I have done some research and have read that trace fluid in pelvis is more common in women.  However, I have also read it is most commonly due to bursts cysts and/or lesions.

Does anyone have any thoughts about this?  My doctor read me my results and completely left out the part about trace free fluid within pelvis.  What are treatment options?  It irritates me he didn't even mention it until I got my MRI results copied from the doctor's office today.

I am doing a capsule endoscopy...would that help with the trace fluid problem?  I have heard it can lead to cancer.

And any thoughts on the terminal ileum thickening?

Thank you!


----------



## Ihurt

Hmmm. not sure about the terminal wall thickening. But I also had the small amount of free fluid in the pelvis, this is normal from what I was told. I was told that this is a common finding during certain times of a women's cycle. 

I would question the doc on the wall thickening though. I would ask what is causing that. The pill cam may or may not find anything. From what I hear it only can pick up so much since it only has the camera on one end so it would be easy to miss something.  I had an MRE of the small bowel which is suppose to be the better test in terms of seeing the inside of the small bowel. Not sure how great any of these tests really are, I mean they only as good as the person reading them...

Good luck and hope you get some answers!


----------



## KnightRobby

Isn't an MRE an MRI but basically where you drink tons of liquid?  I've already done that, I believe, and it was very detailed.  I just don't know how familiar my doc is with Celiac/Crohn's at this point.
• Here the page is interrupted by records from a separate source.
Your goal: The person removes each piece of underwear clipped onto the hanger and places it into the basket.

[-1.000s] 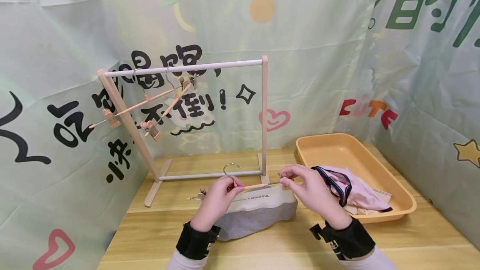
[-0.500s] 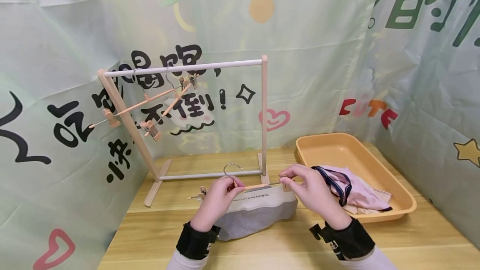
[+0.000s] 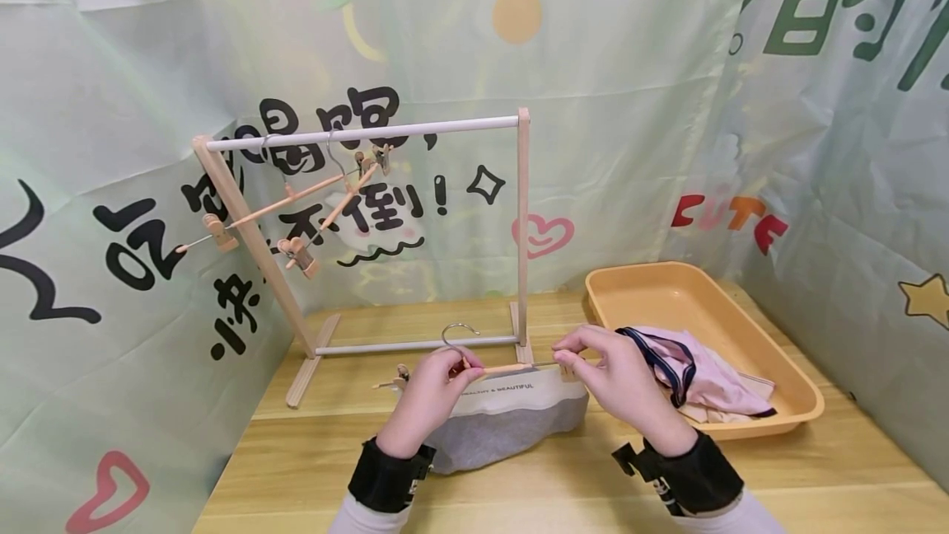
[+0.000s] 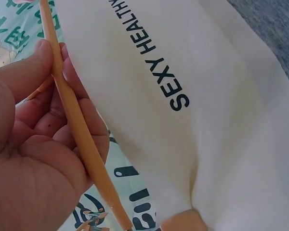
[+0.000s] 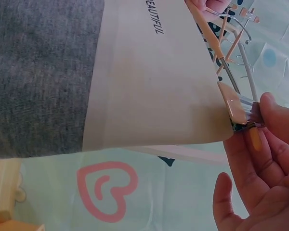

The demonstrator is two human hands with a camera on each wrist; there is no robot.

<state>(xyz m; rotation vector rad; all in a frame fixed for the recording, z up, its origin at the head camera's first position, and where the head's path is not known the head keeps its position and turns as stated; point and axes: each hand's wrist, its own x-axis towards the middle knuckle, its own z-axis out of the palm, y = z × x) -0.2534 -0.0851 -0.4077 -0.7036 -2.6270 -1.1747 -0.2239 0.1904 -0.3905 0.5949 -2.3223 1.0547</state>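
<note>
In the head view my left hand [image 3: 436, 386] grips the wooden bar of a clip hanger [image 4: 79, 122] near its metal hook [image 3: 452, 334]. A grey garment [image 3: 504, 433] with a wide cream, lettered waistband [image 5: 154, 91] hangs below the bar. At the bar's right end my right hand [image 3: 615, 369] pinches a wooden clip [image 5: 232, 105], which sits over the waistband's corner in the right wrist view. Another clip [image 4: 185, 221] is on the waistband's other side, where the cloth bunches up. Its grip on the cloth is partly out of frame.
Behind the hands stands a wooden rack [image 3: 523, 229] with a white rail [image 3: 445, 128]. Two clip hangers [image 3: 326, 217] hang at its left. An orange tray [image 3: 645, 278] on the right holds pink clothing [image 3: 722, 381] with dark trim. Printed curtains surround the wooden table [image 3: 296, 468].
The clip in my right hand has tipped down over the waistband's corner since a second ago, and the right fingers have shifted slightly. The left hand and hanger stay nearly still.
</note>
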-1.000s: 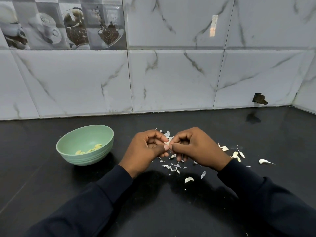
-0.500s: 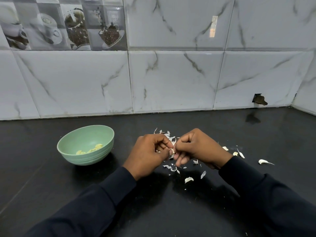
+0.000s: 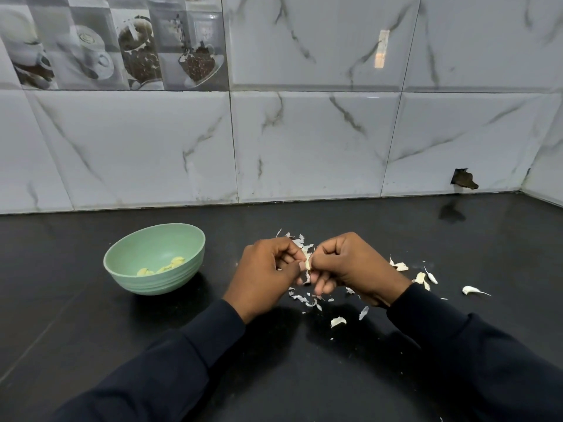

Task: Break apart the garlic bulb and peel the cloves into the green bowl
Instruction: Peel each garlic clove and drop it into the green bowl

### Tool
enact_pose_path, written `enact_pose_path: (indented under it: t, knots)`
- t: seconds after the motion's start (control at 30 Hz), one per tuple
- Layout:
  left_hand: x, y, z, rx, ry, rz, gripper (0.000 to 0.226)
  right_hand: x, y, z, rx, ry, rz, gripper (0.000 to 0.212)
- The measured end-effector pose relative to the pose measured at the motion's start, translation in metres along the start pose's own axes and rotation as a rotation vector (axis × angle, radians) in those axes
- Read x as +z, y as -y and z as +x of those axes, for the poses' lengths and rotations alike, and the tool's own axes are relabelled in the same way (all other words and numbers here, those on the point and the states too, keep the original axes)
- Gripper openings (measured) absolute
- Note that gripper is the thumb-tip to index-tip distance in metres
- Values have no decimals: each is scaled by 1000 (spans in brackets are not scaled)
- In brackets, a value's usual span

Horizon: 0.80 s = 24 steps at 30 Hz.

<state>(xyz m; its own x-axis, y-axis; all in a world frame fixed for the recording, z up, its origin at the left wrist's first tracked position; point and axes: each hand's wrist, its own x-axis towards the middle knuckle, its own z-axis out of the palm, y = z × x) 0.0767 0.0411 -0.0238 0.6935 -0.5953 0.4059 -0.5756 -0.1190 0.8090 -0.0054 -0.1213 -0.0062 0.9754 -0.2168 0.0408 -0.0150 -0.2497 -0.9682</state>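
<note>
Pinching papery garlic clove (image 3: 308, 263), left hand (image 3: 265, 277), right hand (image 3: 353, 266)

My left hand (image 3: 265, 275) and right hand (image 3: 350, 266) meet over the middle of the surface (image 3: 91, 330), with a garlic clove (image 3: 308, 263) pinched between them. The bowl (image 3: 164, 283) stands on the surface to the left of my left hand, apart from it, and peeled cloves (image 3: 170, 264) lie in its bottom. Skin scraps (image 3: 304, 300) lie under and just behind my hands. Loose cloves (image 3: 399, 265) lie to the right of my right hand, a lone clove (image 3: 470, 290) farther right still. One piece (image 3: 338, 321) lies before my hands, nearer me. The wall (image 3: 304, 147) rises behind it all.
</note>
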Motion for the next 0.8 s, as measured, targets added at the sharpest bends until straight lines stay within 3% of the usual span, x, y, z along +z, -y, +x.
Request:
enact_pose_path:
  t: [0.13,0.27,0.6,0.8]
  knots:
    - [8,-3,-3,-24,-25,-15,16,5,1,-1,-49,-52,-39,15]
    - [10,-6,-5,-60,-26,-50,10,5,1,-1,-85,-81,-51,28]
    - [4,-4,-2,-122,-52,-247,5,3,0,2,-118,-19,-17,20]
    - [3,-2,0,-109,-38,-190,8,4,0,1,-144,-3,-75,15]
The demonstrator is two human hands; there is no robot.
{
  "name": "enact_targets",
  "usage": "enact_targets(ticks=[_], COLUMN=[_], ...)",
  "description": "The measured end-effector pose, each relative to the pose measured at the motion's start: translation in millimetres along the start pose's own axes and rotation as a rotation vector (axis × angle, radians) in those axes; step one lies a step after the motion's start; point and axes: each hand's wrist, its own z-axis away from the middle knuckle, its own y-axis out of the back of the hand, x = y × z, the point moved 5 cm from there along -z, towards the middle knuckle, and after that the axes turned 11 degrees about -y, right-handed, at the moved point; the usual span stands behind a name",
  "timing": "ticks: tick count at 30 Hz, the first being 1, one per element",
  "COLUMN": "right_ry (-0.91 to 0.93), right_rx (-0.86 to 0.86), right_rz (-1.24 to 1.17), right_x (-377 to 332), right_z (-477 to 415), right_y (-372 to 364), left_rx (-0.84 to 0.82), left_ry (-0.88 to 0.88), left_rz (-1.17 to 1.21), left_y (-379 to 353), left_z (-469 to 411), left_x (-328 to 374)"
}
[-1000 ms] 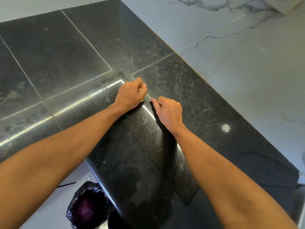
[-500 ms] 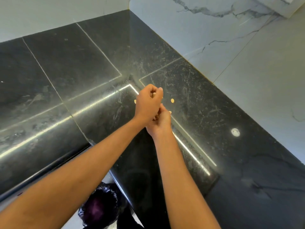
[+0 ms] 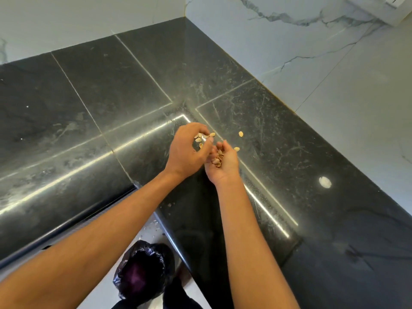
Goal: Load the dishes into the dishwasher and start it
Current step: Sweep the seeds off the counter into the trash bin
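Note:
Over the inner corner of the black stone counter [image 3: 278,139], my right hand [image 3: 224,165] is cupped palm up and holds several pale nut shells [image 3: 218,159]. My left hand [image 3: 187,150] hovers just beside it with curled fingers, pinching more shells [image 3: 199,139] above the cupped palm. Two loose shells lie on the counter, one [image 3: 240,134] beyond the hands and one [image 3: 236,149] next to my right fingers. No dishes or dishwasher are in view.
A bin lined with a black bag [image 3: 145,268] stands open on the floor below the counter's corner edge. White marble walls [image 3: 312,52] close off the back and right. A round white spot [image 3: 324,182] marks the counter at right.
Both hands lifted off the counter and came together. My right hand turned palm up with shells in it, and my left hand now brings shells over it. The view tilted back a little.

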Motion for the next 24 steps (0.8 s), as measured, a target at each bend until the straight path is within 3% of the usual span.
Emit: enact_targets(ticks=[3,6,10,18,24], right_ry=[0.166,0.578,0.908,1.015,1.031], right_rx=[0.193,0.426,0.614,0.796,0.803], right_rz=[0.129,0.628,1.16,1.591,1.638], right_x=[-14.5,-36.6,-51.5,-63.2,-60.4], right_z=[15.5,26.3,37.2,22.3,21.2], right_y=[8.2,7.2,8.7,37.0,36.5], left_rx=[-0.266,-0.473,-0.497,-0.496,-0.519], left_ry=[0.09,0.036,-0.123,-0.275,-0.348], left_rz=[-0.198,-0.436,-0.538,-0.304,-0.392], left_y=[-7.6,-20.0,-36.2,-54.7,-52.3], left_z=[9.6,17.6,5.7,-20.9,-20.4], left_x=[-43.6,-65.7,-62.7,-64.6,-58.7])
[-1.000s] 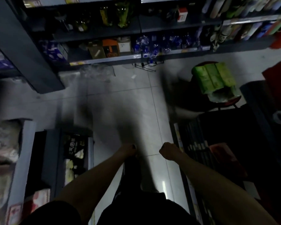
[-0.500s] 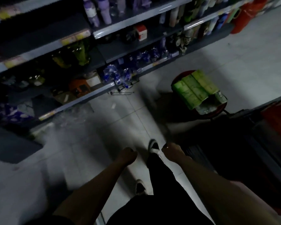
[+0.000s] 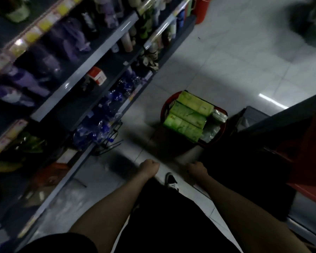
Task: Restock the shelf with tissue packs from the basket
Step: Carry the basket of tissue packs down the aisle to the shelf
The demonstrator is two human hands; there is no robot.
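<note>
Head view — tissue packs (image 3: 187, 116) lie flat, long axes slanting lower-right.

Purple bottles (image 3: 26, 80) on grey metal shelf (image 3: 84, 68) motion-blurred, labels unreadable; dark smeared shape (image 3: 308, 24) at top right unidentifiable, cut by edge; inside of red plastic basket (image 3: 162, 114) hidden under green tissue packs (image 3: 187, 117); orange-red bucket (image 3: 202, 8) cropped at top
</note>
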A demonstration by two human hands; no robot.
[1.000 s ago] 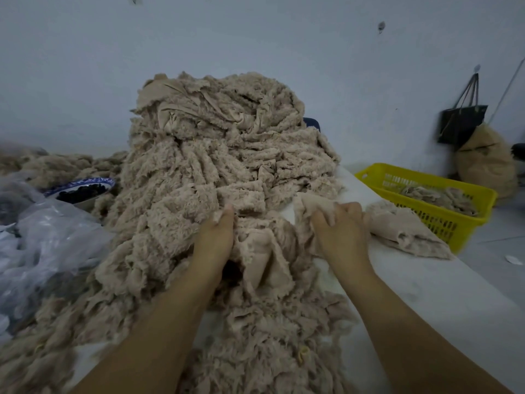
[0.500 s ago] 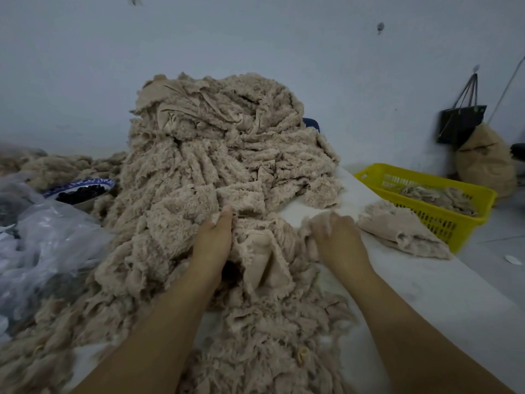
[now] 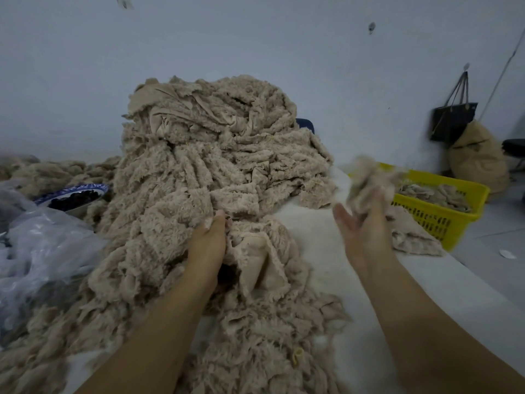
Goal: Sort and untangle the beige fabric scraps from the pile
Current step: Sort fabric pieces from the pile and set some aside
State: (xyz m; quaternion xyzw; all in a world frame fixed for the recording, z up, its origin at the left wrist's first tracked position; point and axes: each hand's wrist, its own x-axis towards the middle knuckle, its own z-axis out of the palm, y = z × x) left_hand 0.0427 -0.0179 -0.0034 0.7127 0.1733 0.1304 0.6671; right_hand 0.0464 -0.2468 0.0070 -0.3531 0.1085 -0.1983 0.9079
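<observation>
A tall pile of beige fleecy fabric scraps (image 3: 216,166) rises in the middle of the white table (image 3: 312,245) and trails toward me. My left hand (image 3: 208,237) is dug into the pile's front, its fingers curled into the fabric. My right hand (image 3: 366,220) is raised off the table to the right of the pile, blurred by motion, with a loose beige scrap (image 3: 366,177) at its fingertips. A small heap of sorted scraps (image 3: 409,234) lies beside a yellow basket (image 3: 443,220) that holds more scraps.
A clear plastic bag (image 3: 42,251) bulges at the left, with a blue-rimmed bowl (image 3: 74,194) behind it. More beige scraps (image 3: 56,172) lie at the far left. A dark bag (image 3: 451,120) hangs on the wall above a tan sack (image 3: 477,160). The table's right edge drops to the floor.
My right hand has lifted from the pile's right edge and swung up and to the right with a scrap. My left hand has stayed in the pile.
</observation>
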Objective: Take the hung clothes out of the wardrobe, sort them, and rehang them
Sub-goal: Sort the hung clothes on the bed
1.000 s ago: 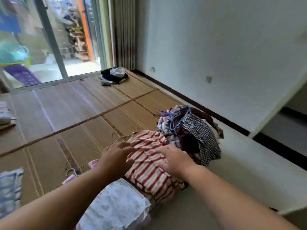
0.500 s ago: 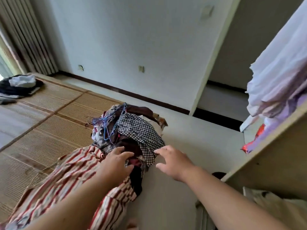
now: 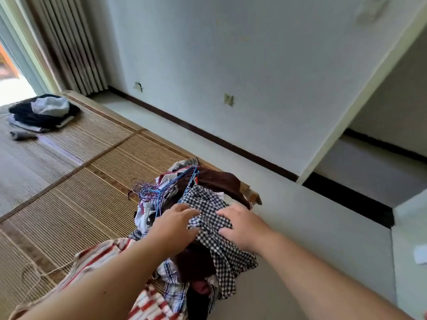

The MRI was of my entire abdominal region and basically all organs in that region.  I just hope I don't have to do ANOTHER MRI.  I've already done nearly 5 of them in my life and that doesn't count X-Rays and CT Scans.

Anyway, does anyone have an opinion on the fluid?  I've read I should be started on antibiotics or steroids right now.  I believe I'll request this if anything...


----------



## DustyKat

Hey KnightRobby,

Both of my kids had ultrasounds that found free fluid in the abdominal cavity. 

My daughter was 14 at the time and undiagnosed. She had 38ml of fluid in the pouch of douglas (female anatomy) which is located in the pelvis. I asked about it at the time and they put it down to a burst ovarian follicle. She had emergency surgery 2 weeks later and she was a mess inside. It turned out the free fluid was pus. 

My son's ultrasound, in the lead up to diagnosis also showed free fluid, not in the pelvis but higher up in the abdominal cavity. He was 17 at the time and had difficulty explaining away why a young male would have it. So they really had no explanation. He was diagnosed via scope a week or so later. 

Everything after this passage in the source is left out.